Carolina Angel Network to Support UNC Start-Ups
Innovation costs money. And money isn’t something many start-up companies have much of, even if the ideas they aim to bring to life are great. That’s why the Carolina Angel Network (CAN) exists.
It’s a newly developed UNC-based network that partners start-ups with bigger companies that act like an “angel” and provide advice, networks and funding.
“Much of our technologies and ideas that come out of UNC’s programs needed funding,” said CAN Managing Director Randy Myer. “They’re some really interesting and great technologies but without funding to get them commercialized, we’re getting frustrated that they were not getting there.”
Myer said the network will consist of all types of Carolina-affiliates.
“People who have alumni connections to UNC or donors or parents of students or alums have become members of an organization that is going to help fund early-stage start-ups at UNC,” he said.
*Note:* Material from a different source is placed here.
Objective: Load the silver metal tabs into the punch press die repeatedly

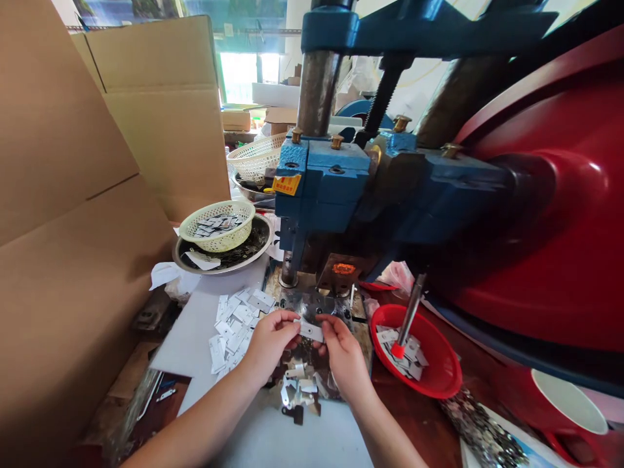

Myer said the network is part of a 10-year effort to teach execution of entrepreneurship. He said there are already many different resources for students or recent graduates, but this new project takes it even further.
“I think it’s a commitment that’s been going on for 10 years,” he said. “And it’s just one more step in that process that we’re undertaking now.”
CAN is also partnering with NC State and Duke, schools that have both already formed similar networks of funding and support. Myer said all three are working to pool their resources to provide the best matches with angel companies and start-ups.
“What’s important, which is kind of unusual, is that the three universities are working together,” he said. “We have a weekly call that we do, we’re looking at our first deal together because that company has connections to all three universities, so it’s exciting to see the three universities working together and certainly the help from Duke has been great.”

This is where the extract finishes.